Moreover, § 8-44-110 does not state that notice by certified mail to all interested parties is a jurisdictional requirement. Consequently, we decline to interpret the statute as creating such a requirement Feldwerth v. Joint School District 28-J, supra. In reaching this result, we have reviewed our prior decisions cited by EZ. Although those cases impose a strict interpretation of the statute , they did so in the context of a complete failure to notify one of the parties mentioned in the statute. Hence, the issue was different, and we do not find those cases persuasive here. Eg. Davidovich v. Team Builders Inc.,
W.C. 4-468-801 (October 5, 2001) (failure to provide any notice of cancellation to insured rendered cancellation ineffective).

We note that EZ sought review of an order setting the bond in this case. However, the appeal was rendered moot by a corrected order entered by ALJ Martinez on July 12, 2002.

IT IS THEREFORE ORDERED that the ALJ’s order dated February 20, 2002, is affirmed.

INDUSTRIAL CLAIM APPEALS PANEL

________________________________ David Cain ________________________________ Dona Halsey

NOTICE
This Order is final unless an action to modify or vacate this Order is commenced in the Colorado Court of Appeals, 2 East 14th Avenue, Denver, CO. 80203, by filing a petition for review with the Court, within twenty (20) days after the date this Order is mailed, pursuant to §8-43-301(10) and § 8-43-307, C.R.S. 2001. The appealing party must serve a copy of the petition upon all other parties, including the Industrial Claim Appeals Office, which may be served by mail at 1515 Arapahoe Street, Tower 3, Suite 350, Denver, CO. 80202.

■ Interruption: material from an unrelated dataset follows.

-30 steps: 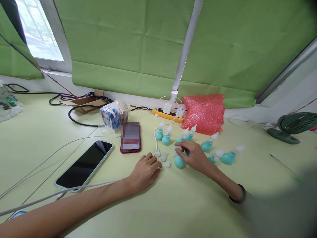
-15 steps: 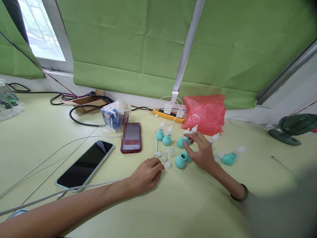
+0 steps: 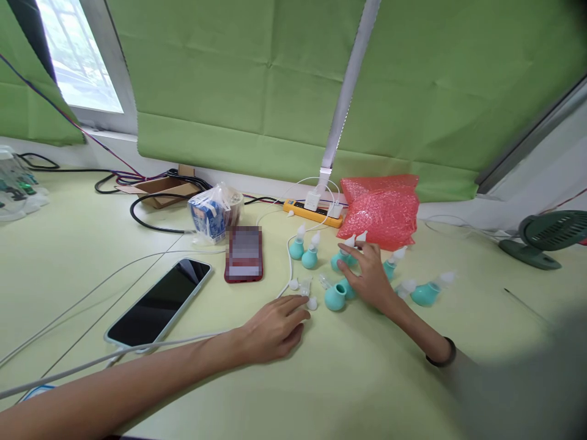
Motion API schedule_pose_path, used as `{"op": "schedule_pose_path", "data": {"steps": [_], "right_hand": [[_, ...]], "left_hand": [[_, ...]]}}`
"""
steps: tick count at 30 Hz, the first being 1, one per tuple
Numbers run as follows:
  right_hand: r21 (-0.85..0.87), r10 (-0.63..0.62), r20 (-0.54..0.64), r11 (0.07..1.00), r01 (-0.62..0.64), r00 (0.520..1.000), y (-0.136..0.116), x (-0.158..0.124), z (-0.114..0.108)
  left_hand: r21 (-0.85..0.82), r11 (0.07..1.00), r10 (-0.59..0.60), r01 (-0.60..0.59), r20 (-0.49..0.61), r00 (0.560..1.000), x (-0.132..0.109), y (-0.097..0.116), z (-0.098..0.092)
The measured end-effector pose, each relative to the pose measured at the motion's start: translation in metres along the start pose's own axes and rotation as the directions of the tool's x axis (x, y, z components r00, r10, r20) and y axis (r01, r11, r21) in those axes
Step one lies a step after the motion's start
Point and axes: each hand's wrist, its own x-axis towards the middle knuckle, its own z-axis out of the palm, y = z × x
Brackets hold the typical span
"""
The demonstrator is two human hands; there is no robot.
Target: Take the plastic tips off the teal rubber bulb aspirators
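Note:
My left hand (image 3: 275,330) rests low over the table, fingers loosely stretched and slightly apart, fingertips at a small white tip (image 3: 312,304) and a clear nozzle piece (image 3: 305,285). Whether they touch is unclear. My right hand (image 3: 369,275) hovers among teal squeeze bulbs, thumb and index finger spread around a bulb with a white nozzle (image 3: 339,261); I see no firm grip. Just left of that hand sits a teal bulb with a bare opening (image 3: 335,298), partly in front of another bulb (image 3: 350,288). A clear nozzle piece (image 3: 324,281) lies behind it.
Two bulbs with nozzles (image 3: 309,259) stand at the back; another bulb (image 3: 425,294) lies tilted on the right. Around them are a red phone (image 3: 244,269), a black-screened phone (image 3: 158,302), a white cable (image 3: 290,256), an orange power strip (image 3: 300,211), red bubble wrap (image 3: 380,211) and a green fan (image 3: 550,229).
My left hand's fingers have reached slightly right, over the small pieces. My right thumb and index finger have moved slightly left. A clear piece between the hands now lies farther right.

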Motion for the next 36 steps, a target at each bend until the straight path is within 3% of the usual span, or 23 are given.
{"op": "schedule_pose_path", "data": {"steps": [2,4,6,8,10,12,15,18,21,26,32,34,36], "right_hand": [[0.016,-0.01,-0.183,1.0,0.013,0.983,-0.006,0.002,-0.009],[0.061,-0.035,-0.352,0.996,0.06,0.935,-0.014,0.002,-0.022],[0.144,-0.073,-0.436,0.978,0.15,0.897,-0.026,-0.001,-0.035],[0.24,-0.15,-0.351,0.94,0.244,0.924,-0.04,-0.008,-0.044],[0.321,-0.295,-0.089,0.896,0.308,0.951,-0.055,-0.018,-0.045],[0.378,-0.434,0.162,0.857,0.351,0.886,-0.068,-0.029,-0.04],[0.397,-0.51,0.312,0.836,0.378,0.802,-0.08,-0.043,-0.028],[0.392,-0.543,0.313,0.821,0.414,0.78,-0.082,-0.052,-0.021],[0.433,-0.555,0.273,0.8,0.415,0.786,-0.079,-0.055,-0.018],[0.45,-0.509,0.177,0.803,0.39,0.842,-0.076,-0.056,-0.016],[0.392,-0.51,0.014,0.794,0.465,0.86,-0.077,-0.062,-0.016],[0.381,-0.55,-0.036,0.764,0.521,0.834,-0.078,-0.064,-0.017],[0.399,-0.56,-0.039,0.751,0.527,0.828,-0.08,-0.066,-0.018]], "left_hand": [[-0.006,1.0,-0.01,0.01,-0.032,0.999,0.001,0.001,-0.002],[-0.03,0.999,-0.027,0.025,-0.066,0.997,0.001,0.003,-0.005],[-0.068,0.996,-0.055,0.048,-0.095,0.994,0.001,0.005,-0.009],[-0.106,0.99,-0.102,0.088,-0.137,0.985,0.0,0.005,-0.012],[-0.141,0.983,-0.144,0.118,-0.191,0.971,-0.001,0.005,-0.014],[-0.175,0.977,-0.156,0.118,-0.223,0.962,-0.002,0.005,-0.014],[-0.157,0.979,-0.151,0.129,-0.138,0.979,-0.001,0.004,-0.012],[-0.08,0.986,-0.148,0.145,-0.038,0.988,0.001,0.002,-0.008],[-0.22,0.96,-0.169,0.175,0.048,0.984,0.003,0.001,-0.007],[-0.611,0.703,-0.321,0.363,0.183,0.929,0.007,0.001,-0.011],[-0.773,0.44,-0.42,0.456,0.272,0.866,0.01,-0.002,-0.007],[-0.769,0.452,-0.455,0.452,0.237,0.859,0.01,-0.001,-0.006],[-0.7,0.571,-0.479,0.429,0.141,0.867,0.008,0.002,-0.005]]}}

Copies of this decision were mailed September 26, 2002 to the following parties:

Robert A. Summers, P. O. Box 33, Dove Creek, CO. 81324

EZ Building Components Mfg., LLC, P. O. Box 1048, Cortez, CO 81321-1048

Reliance National Insurance Co., c/o Judy Rollins, Cambridge Integrated Services Group, Inc., P. O. Box 52106, Phoenix, AZ. 85072-2106

Patrick J. Sheeran, Esq. and Timothy J. Tuthill, Esq., 15 N. Chestnut, Cortez, CO. 81321 (For Claimant)

Stacy J. Tarler, Esq., 1720 S. Bellaire St., #310, Denver, CO 80222-4316 (For Respondent EZ Building Components Mfg., LLC)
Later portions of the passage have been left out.